Le noir peut broyer

 

 

Une heure d’essayage. Impression d’avoir 15 ans. Trente de plus sont inscrits au compteur. J’enfile une tenue, en choisis une autre, ne me décide pas. J’ai rencontré Pierre chez mes amis Marie et Léo. Un couple qui organise des soirées aussi improbables que chaleureuses. Ils osent les mélanges des genres. Paris souvent gagnants. J’y ai rencontré Pierre. Pierre, comment le décrire ? Séduisant intellectuellement. Intéressant physiquement. Incroyable ce qu’il me plaît ! Sans prétention, je lui plais aussi. J’suis pas née de la dernière couvée. Quand je fais de l’effet, pas besoin de panneaux lumineux. Séduire, j’adore ! Et séduire Pierre, une terrible envie. Un coup de fil, une invitation au restaurant, une surprise a-t-il dit. Ma curiosité est au paroxysme. Peu m’importe le menu. Seul le dessert m’intéresse. À condition qu’il le soit. Suis-je osée ? Peu importe ! Aucune honte à affronter mes désirs quand la cinquantaine approche. Et puis un dessert sans calories, c’est terriblement tentant. À la première bouchée, une envolée vers le septième ciel, lieu de perfection… Pour l’instant, c’est moi qui le suis parfaite.
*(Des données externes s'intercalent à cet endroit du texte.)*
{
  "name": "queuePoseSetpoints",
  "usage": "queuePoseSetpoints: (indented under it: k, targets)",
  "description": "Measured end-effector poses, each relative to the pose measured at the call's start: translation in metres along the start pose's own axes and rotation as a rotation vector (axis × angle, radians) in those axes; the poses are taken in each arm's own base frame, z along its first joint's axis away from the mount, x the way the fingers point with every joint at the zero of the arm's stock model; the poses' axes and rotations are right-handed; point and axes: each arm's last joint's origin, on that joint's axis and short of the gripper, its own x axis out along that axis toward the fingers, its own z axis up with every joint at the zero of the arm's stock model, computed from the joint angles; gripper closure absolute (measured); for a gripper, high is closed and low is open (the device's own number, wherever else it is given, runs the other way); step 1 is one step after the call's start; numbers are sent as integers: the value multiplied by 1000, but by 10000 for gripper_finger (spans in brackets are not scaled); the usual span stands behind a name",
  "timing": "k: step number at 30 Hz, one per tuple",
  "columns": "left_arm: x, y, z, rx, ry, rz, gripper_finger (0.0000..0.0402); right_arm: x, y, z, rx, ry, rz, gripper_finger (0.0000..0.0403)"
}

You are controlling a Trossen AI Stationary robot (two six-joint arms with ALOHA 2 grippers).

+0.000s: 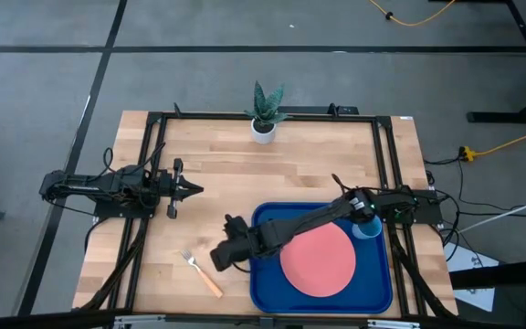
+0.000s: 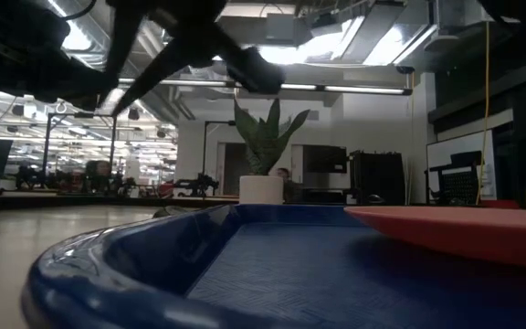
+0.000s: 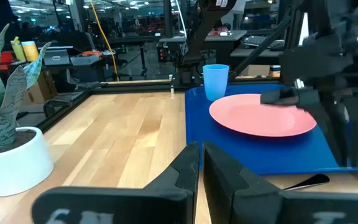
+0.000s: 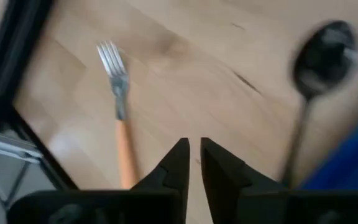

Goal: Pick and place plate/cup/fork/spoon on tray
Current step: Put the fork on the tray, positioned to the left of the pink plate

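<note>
Two dark, slim jointed arms, cables trailing, each end effector [image 4: 193,155] with black wedge-shaped fingers.

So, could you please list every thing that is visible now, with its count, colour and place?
tray: one, deep blue, on the table's front right part
plate: one, salmon pink, inside the tray
cup: one, light blue, in the tray's back right corner
fork: one, silver tines and tan handle, on the wood left of the tray
spoon: one, dark, on the wood by the tray's left edge
potted plant: one, green in a white pot, at the table's back edge
table: one, light wood
left pincer: one, dark, shut, waiting over the table's left side
right pincer: one, dark, shut, above the wood between fork and spoon
</note>
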Motion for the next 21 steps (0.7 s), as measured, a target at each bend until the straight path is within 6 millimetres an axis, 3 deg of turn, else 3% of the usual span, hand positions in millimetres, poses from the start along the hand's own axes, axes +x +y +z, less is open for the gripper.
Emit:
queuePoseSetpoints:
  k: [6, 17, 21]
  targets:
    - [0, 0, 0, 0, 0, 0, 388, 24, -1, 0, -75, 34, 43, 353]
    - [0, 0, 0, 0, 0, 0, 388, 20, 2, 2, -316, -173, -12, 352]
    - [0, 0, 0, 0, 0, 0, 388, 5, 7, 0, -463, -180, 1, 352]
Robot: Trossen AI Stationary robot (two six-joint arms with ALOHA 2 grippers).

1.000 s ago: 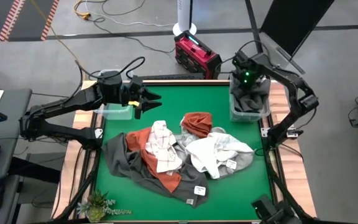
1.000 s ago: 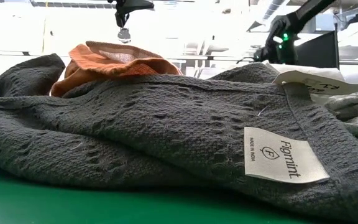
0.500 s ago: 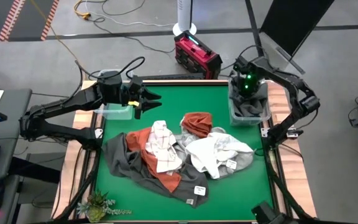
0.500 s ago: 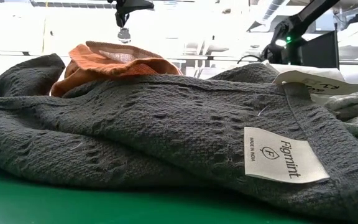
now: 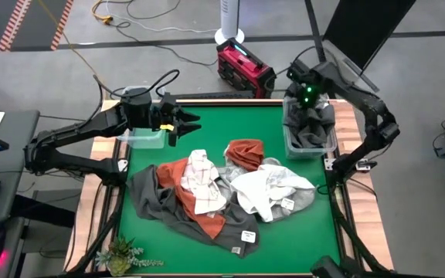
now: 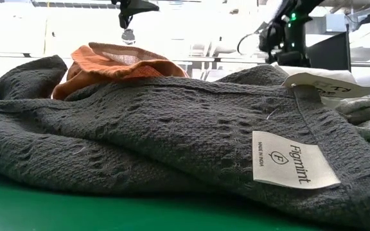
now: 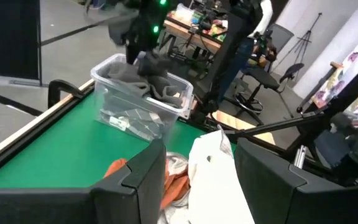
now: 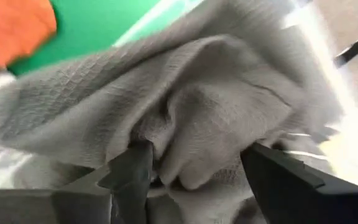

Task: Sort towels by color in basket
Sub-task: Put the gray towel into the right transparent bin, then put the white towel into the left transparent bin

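Observation:
A heap of towels lies mid-table: a dark grey one (image 5: 157,202), a rust orange one (image 5: 194,202) with a white grey-checked one (image 5: 201,181) on it, a second rust orange one (image 5: 246,153), a white one (image 5: 265,189) and a light grey one (image 5: 304,199). Another dark grey towel (image 5: 311,123) fills the clear basket (image 5: 309,147) at the far right. My right gripper (image 8: 197,162) hangs open just above that towel, whose folds bulge up between its fingers. My left gripper (image 5: 185,123) hovers open and empty over the far left. My right gripper stands open, pointing down over the dark grey towel's bunched top fold (image 8: 191,124) in the basket. The cloth lies close against one finger (image 8: 132,171). Whether it still touches, I cannot tell.
A small clear container (image 5: 147,137) stands at the table's far left edge under my left arm. A small plant (image 5: 120,255) sits at the near left corner. Bare green mat (image 5: 230,116) lies between the two grippers along the far side.
My right gripper has opened and let go of the dark grey towel. It has risen a little above the basket. The towel has sunk and spread out inside the basket.

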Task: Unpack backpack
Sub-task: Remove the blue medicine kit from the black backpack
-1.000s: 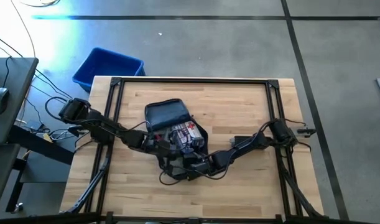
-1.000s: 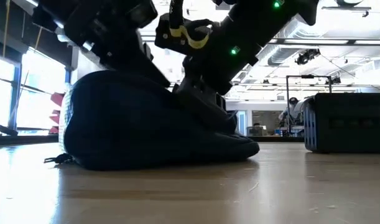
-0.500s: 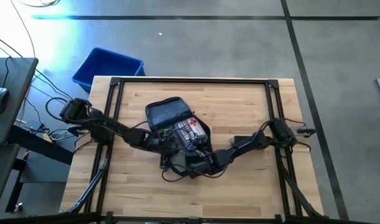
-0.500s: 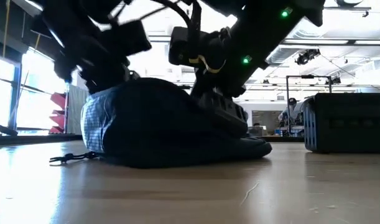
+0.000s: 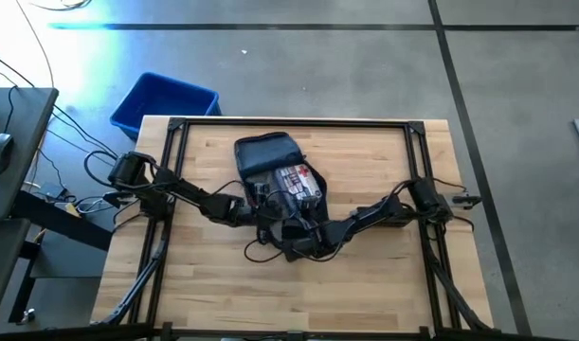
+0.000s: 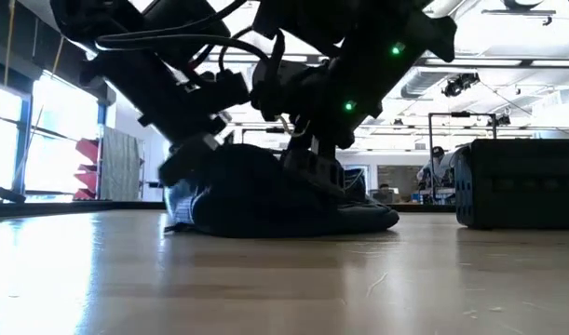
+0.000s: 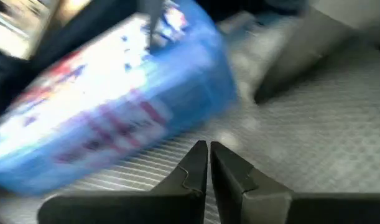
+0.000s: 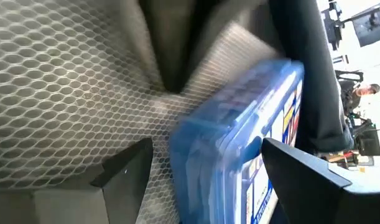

Je me tire la langue dans le miroir. Je me plais. Est-ce que je prends la voiture ? Non.

 

L’enseigne « Dans le noir », me fait sourire. C’est plutôt original au bras d’un métis. Il me chuchote que nous allons vivre un moment unique, insolite. Et d’ajouter explorer nos sens. J’adore son aisance. Nous entrons. Immédiatement, je perçois quelque chose de totalement inconnu. Une hôtesse dont le regard m’intrigue nous invite à déposer vêtements et sac. Un restaurant où les convives sont nus ? Je serai effectivement surprise. Mais surtout déçue. Elle ouvre un rideau. Quelques marches à descendre. Peu de lumière. J’vois pas grand-chose. Et soudain, noir total. J’attrape la main de Pierre. La broie. Bloquée sur place. J’entends des voix. J’ai compris. Refuse de le croire. Pierre se veut rassurant. Ne l’est pas. Accompagnés par un guide, nous rejoignons ce qui doit être notre table. S’asseoir ? Pas facile.  Pierre s’inquiète de mon mutisme, souhaite que cette expérience humaine me plaise. Si je réponds, je l’insulte. Envie de lui balancer une assiette en pleine tête. Très gros risque. J’ai envie de faire pipi. Mesure la complexité. Un serveur nous expose le concept. Le menu ? Chaque bouchée, une découverte. Sérieusement ? M’en fous. Pas faim. J’veux même plus de dessert.

Pierre m’explique que nous allons découvrir la façon de toucher, de ressentir et de savourer la vie. Qu’est-ce qu’il raconte ? C’est quoi ces conneries ? Je demande s’il existe des brasseries pour sourds, des bistrots pour muets, des tavernes pour les cons. Pas de réponse. J’vais pas rester. Impossible. J’peux pas. Et soudain, j’hurle ! Silence total dans la salle.  Où est la sortie ? J’sais même pas. J’vais pleurer. Je pleure. J’entends Pierre se déplacer. Il vient vers moi. Me serre contre lui, descend son visage vers le mien. Là, j’ai enfin un repère : sa joue ! La gifle est violente. Dommage, j’verrai pas le résultat.